The other day I heard a colleague tell me:
His youngest son, who is just two years old this year, has learned to lie.
A few days ago, she took her son to the supermarket, and on the way back, she found that his mouth was covered with bread crumbs, and colleagues judged that it should be the child who secretly ate in the supermarket, so she asked: "Long Long, are you eating without checkout?" ”
Unexpectedly, Long Long squeezed out an innocent expression and insisted that he had done nothing.
I believe that many parents have encountered such a situation, found that the child has dishonest behavior, but also will worry about the child, so will there be a problem with the character when they grow up?
Children lie when they are two years old
I've seen a statistic earlier that about 25 percent of children lie by the age of two.
And as children get older, so do their chances of lying, and by the age of four, 94 percent of children are already lying.
In fact, children all over the world will lie, children's early behavior and age have an absolute relationship, and the relationship with family education and growth environment is not large.
Why do children lie
Children at different ages, the reasons for lying are also different.
Children aged 2 to 3 can't distinguish between reality and imagination, so you may find that children often "run trains with their mouths full", such as "I slept on the moon last night" and "Dad ate the sugar".
Children 3 to 4 years old have been able to realize that their thoughts may be different from others, but their cognitive development ability is limited, so they always rely on emotions to promote their own behavior.
For example, the younger son of a colleague secretly ate the bread of the supermarket, and felt guilty under the mother's inquiry, in order to avoid being criticized by his mother, and in order not to let himself feel guilty, he would lie that he did not eat.
There is also a possibility, such as the child has eaten a piece of chocolate, but in order to get another piece, he says that he has not eaten it.
Is it a red flag for children to lie?
Lying by a child is not a very bad behavior.
This is a necessary stage in the development of a child's mind, and it can even be understood that a child who can lie may be smarter.
Because lying may represent the maturity of a child's cognitive abilities and the nervous system of the brain.

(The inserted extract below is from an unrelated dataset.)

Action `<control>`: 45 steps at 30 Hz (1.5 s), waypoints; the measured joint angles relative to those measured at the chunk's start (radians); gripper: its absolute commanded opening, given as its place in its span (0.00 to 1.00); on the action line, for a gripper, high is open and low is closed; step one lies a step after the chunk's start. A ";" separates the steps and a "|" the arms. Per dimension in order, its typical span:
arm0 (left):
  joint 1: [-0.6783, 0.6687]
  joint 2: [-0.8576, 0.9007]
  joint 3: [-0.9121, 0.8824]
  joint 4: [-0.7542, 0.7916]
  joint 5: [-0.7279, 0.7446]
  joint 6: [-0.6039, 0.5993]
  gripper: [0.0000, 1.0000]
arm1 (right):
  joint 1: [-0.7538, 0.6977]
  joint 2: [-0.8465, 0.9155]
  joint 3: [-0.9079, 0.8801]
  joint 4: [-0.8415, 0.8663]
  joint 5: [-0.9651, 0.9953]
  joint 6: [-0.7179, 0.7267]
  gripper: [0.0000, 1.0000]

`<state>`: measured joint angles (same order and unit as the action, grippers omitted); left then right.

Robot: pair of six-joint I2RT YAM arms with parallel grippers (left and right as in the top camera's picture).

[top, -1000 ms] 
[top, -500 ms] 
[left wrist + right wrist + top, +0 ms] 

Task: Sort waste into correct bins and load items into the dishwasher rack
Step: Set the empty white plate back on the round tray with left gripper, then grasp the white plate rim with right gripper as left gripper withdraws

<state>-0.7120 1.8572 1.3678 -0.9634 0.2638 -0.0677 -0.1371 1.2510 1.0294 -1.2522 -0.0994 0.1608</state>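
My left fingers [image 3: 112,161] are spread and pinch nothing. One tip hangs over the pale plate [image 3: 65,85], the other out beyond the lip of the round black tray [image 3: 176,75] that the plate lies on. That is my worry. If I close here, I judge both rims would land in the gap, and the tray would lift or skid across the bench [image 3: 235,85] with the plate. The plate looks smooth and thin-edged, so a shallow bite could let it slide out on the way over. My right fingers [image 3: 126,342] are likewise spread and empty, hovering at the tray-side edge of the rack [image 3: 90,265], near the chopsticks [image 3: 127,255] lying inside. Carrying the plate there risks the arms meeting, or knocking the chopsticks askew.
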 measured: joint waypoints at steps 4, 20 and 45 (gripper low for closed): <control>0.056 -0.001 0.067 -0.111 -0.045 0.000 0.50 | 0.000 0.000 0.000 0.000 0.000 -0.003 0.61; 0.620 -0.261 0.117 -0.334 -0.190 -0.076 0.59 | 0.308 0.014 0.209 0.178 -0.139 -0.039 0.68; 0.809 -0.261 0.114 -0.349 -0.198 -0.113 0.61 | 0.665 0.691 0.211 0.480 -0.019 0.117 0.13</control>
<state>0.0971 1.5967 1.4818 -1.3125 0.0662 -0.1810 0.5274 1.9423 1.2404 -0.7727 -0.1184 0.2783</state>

Therefore, when the child has the behavior of lying, parents do not have to panic, as long as they use the right method to guide the child in the right direction, there will be no big flaws.
What to do if the child lies
Flexibly use the methods of "reward" and "punishment" to cleverly let the child tell the truth.
Take away the benefits of lying from the child, and give the child more benefits when he tells the truth, and the child will slowly find that it is easier to solve the problem by telling the truth.
For example, after the child eats bread, he is afraid of being criticized, so he will say that he did not eat it. Then instead of criticizing him, we encourage him to tell the truth, and if the child admits his behavior, he can be given an appropriate reward.
At the same time, parents themselves should also lead by example, minimize lying in life, tell more truth, and treat others honestly. If the parents themselves lie a lot, it is too difficult to let the child not lie.